In a declarative language you don't say how to do it, you say what you want. A SQL query says what result you want and the database figures it out for you. You could implement most of the above as constraints and triggers, but if you did the database wouldn't understand why you're doing that and would not be able to use that to help you out. By stating to the database "this is the primary key" and it can handle that as it sees fit. The database adds the necessary constraints. The database adds its optimizations, which can be more than indexing. The database can use this information in queries to identify unique rows. You get the benefit of 50 years of database theory.

Finally, it lets people know the purpose of the column. Anyone can read the schema and know that column is the primary key. That anyone can be you six months from now.

Should primary key be auto_increment?

I want to know when design a primary key, it is needed to setting auto_increment?

No, it's not strictly necessary. There are cases when a natural key is fine.

If done, what's the benefit?

Advantages of using an auto-increment surrogate key:

  • Surrogate keys never need to change, even if all other columns in your table are possible to change.
  • It's easier for the RDBMS to ensure uniqueness of an auto-increment key without locking and without race conditions, when you have multiple users inserting concurrently.
  • Using an integer is the most compact data type you can use for a primary key, so it results in a smaller index than using a long string, for example.
  • Efficiency of inserting into B-tree indexes (see below).
  • It's a little easier and tidier to reference a row with a single column than multiple columns, when the only other candidate key consisted of several columns.

Advantages of using a natural key:

  • The column has some meaning for the entity, for example a phone number. You don't need to store an extra column for the surrogate key.
  • Other tables using foreign keys to reference a natural primary key get a meaningful value, so they can avoid a join. For example, a table of shoes referencing colors would need to do a join if you wanted to get the color name. But if you use the color name as the primary key of colors, then that value would already be part of the shoes table.

Other cases when a surrogate auto-increment key is not needed:

  • You already have a combination of other columns (whether they are surrogate keys or natural keys) that provides a candidate key for the table. A good example is found in many-to-many tables. If a table maps movies to actors, even if both movies and actors are referenced by primary keys, then you already have a candidate key over those two columns, and you don't need yet another auto-increment column.

I listen, that can keep b-tree's stable, but i don't know why?

Inserting a value into an arbitrary place in the middle of a B-tree may cause a costly restructuring of the index.

There's an animated example here: http://www.bluerwhite.org/btree/

Look at the example "Inserting Key 33 into a B-Tree (w/ Split)" where it shows the steps of inserting a value into a B-tree node that overfills it, and what the B-tree does in response.
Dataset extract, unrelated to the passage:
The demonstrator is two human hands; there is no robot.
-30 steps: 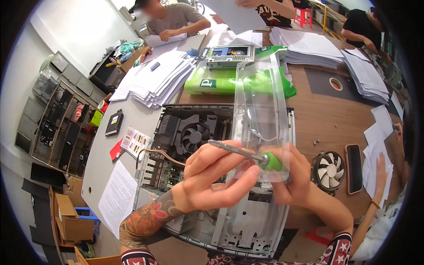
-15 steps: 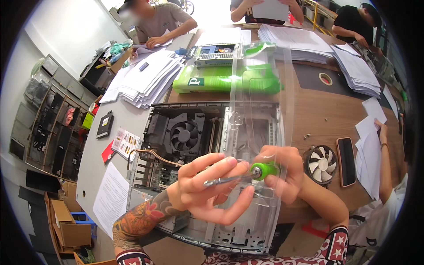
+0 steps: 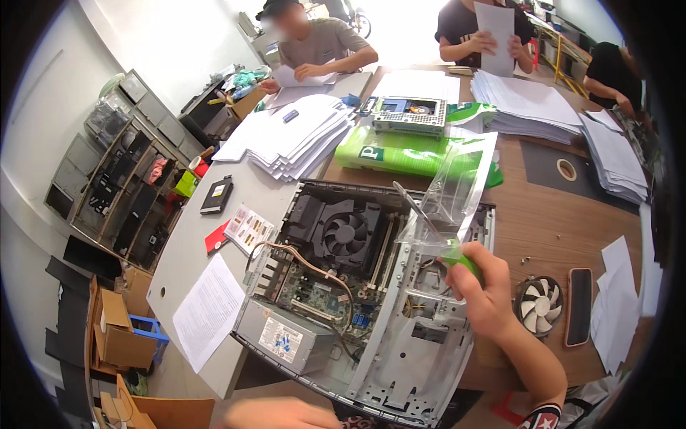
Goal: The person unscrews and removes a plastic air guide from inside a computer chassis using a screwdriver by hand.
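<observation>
My right hand (image 3: 482,289) grips a green-handled screwdriver (image 3: 461,261), its metal shaft angled up and away to the left. A clear plastic package (image 3: 464,186) rises from the same hand over an open computer case (image 3: 386,357). Inside the case are a black fan (image 3: 343,236), a motherboard (image 3: 318,293) with cables and a metal power supply (image 3: 282,336). At the bottom edge my left hand (image 3: 279,415) is blurred and partly out of view, below the case, its fingers unclear.
Paper stacks (image 3: 293,136) (image 3: 522,100) surround a green package (image 3: 386,150) with a metal drive cage (image 3: 407,114) on it. A loose fan (image 3: 539,307), phone (image 3: 579,307), tape roll (image 3: 566,169), small black drive (image 3: 216,194) and printed sheet (image 3: 207,311) lie nearby. Three people (image 3: 321,50) work across the table.
My left hand has left the screwdriver and dropped to the bottom edge. The screwdriver's shaft now points more upward, and the plastic package leans to the right.
</observation>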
Now imagine that the example illustration only shows the bottom part of a B-tree that is much deeper (as would be in the case of an index B-tree has millions of entries), and filling the parent node can itself be an overflow, and force the splitting operation to continue up the the higher level in the tree. This can continue all the way to the very top of the tree if all the ancestor nodes to the top of the tree were already filled.

As the nodes split and have to be restructured, they may require more space, but they're stored on some page of the database file where there's no spare space. So the storage engine has to relocate parts of the index to another part of the file, and potentially re-write a lot of pages of index just for a single INSERT.

Auto-increment values are naturally always inserted at the very rightmost edge of the B-tree. As @ BrankoDimitrijevic points out in a comment below, this does not make it less likely that they'll cause such laborious node-splitting and restructuring to the index. But the B-tree implementation code can optimize for this case in other ways, and some do.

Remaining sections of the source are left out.